**WORK TO BE COMPLETED**
Copy out, from the data, each line containing the string "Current".

**Collection entries**
....
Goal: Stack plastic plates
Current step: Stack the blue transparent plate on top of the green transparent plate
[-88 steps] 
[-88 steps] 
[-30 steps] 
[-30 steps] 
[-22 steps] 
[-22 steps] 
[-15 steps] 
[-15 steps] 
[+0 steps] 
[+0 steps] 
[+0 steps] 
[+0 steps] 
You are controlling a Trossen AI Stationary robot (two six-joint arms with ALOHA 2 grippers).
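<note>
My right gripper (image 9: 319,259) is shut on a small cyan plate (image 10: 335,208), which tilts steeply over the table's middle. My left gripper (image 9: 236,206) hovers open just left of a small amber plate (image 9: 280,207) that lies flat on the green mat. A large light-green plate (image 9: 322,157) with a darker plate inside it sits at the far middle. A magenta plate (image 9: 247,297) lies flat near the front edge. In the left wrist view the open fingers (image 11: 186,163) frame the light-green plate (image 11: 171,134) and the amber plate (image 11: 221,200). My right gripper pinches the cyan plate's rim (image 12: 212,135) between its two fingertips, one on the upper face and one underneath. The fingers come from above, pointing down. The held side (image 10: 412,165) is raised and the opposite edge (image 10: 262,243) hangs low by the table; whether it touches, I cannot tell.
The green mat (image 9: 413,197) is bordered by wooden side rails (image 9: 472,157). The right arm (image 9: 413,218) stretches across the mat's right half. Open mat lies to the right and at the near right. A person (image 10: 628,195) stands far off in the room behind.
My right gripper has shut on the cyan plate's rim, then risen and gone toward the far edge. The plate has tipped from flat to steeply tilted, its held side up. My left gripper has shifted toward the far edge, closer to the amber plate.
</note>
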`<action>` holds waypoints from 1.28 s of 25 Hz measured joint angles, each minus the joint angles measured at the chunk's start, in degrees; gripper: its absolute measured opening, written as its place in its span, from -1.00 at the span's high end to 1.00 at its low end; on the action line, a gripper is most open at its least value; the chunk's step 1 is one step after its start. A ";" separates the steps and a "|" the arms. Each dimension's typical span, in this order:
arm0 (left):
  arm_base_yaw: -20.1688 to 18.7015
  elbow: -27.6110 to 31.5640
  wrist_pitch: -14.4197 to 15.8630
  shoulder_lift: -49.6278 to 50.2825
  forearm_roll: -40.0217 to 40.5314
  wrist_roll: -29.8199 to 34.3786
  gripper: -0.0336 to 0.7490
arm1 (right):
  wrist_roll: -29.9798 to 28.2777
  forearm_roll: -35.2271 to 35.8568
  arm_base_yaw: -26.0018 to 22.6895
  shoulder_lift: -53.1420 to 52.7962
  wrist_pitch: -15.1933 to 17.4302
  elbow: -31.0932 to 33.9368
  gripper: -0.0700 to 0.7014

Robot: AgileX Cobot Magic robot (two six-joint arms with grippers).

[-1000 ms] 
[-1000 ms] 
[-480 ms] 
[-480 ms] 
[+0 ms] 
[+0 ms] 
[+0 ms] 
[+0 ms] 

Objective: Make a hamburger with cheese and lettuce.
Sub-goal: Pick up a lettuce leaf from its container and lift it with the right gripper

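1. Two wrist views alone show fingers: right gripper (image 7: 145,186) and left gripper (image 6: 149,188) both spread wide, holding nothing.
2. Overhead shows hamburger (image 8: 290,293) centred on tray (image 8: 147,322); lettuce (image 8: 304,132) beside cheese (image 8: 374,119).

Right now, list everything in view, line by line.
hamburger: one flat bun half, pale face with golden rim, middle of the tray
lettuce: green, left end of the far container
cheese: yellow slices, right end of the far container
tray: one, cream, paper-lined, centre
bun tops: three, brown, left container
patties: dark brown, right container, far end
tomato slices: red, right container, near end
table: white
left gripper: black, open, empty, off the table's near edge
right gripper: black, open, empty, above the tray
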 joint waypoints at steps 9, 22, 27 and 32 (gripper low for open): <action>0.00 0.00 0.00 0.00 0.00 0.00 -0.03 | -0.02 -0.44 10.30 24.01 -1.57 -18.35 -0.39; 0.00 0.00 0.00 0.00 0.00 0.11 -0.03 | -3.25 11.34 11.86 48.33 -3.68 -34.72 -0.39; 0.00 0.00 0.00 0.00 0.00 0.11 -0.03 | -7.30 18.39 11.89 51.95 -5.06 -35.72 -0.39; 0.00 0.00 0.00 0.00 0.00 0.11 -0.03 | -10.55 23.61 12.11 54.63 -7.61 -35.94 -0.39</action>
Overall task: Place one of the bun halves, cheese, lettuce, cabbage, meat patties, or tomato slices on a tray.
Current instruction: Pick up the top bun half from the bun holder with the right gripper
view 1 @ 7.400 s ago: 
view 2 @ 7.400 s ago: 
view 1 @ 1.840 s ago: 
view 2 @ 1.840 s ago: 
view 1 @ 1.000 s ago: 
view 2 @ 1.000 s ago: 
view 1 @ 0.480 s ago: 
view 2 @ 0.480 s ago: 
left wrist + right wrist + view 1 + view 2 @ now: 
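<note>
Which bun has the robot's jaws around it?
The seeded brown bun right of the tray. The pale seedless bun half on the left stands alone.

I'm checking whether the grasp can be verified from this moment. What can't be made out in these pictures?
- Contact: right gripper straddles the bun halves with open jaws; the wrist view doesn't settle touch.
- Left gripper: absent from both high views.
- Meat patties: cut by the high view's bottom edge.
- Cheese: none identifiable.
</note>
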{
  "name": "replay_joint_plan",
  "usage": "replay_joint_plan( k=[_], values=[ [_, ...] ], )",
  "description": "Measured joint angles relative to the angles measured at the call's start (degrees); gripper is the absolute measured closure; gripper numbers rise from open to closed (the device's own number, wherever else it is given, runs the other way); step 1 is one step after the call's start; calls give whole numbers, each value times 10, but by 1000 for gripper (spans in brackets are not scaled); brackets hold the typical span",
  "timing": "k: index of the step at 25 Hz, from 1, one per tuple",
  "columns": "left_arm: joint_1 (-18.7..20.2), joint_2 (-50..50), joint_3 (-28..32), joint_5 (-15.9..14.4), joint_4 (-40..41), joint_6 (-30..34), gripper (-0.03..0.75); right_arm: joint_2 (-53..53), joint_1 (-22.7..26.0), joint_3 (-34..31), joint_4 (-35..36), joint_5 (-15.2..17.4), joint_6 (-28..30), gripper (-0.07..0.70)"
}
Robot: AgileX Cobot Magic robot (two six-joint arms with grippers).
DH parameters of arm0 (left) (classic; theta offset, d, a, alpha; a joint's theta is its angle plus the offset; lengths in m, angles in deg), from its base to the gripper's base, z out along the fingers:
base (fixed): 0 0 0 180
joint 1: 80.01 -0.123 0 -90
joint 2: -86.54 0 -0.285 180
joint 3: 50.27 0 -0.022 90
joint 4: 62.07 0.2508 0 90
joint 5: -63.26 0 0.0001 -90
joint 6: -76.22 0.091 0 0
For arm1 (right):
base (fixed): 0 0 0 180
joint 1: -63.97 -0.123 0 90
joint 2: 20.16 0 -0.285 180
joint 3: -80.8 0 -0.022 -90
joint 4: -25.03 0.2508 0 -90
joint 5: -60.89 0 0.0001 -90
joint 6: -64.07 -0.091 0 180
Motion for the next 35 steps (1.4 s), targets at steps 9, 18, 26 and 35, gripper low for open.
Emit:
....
**OUTPUT**
Current step: Stack the blue transparent plate on top of the green transparent plate
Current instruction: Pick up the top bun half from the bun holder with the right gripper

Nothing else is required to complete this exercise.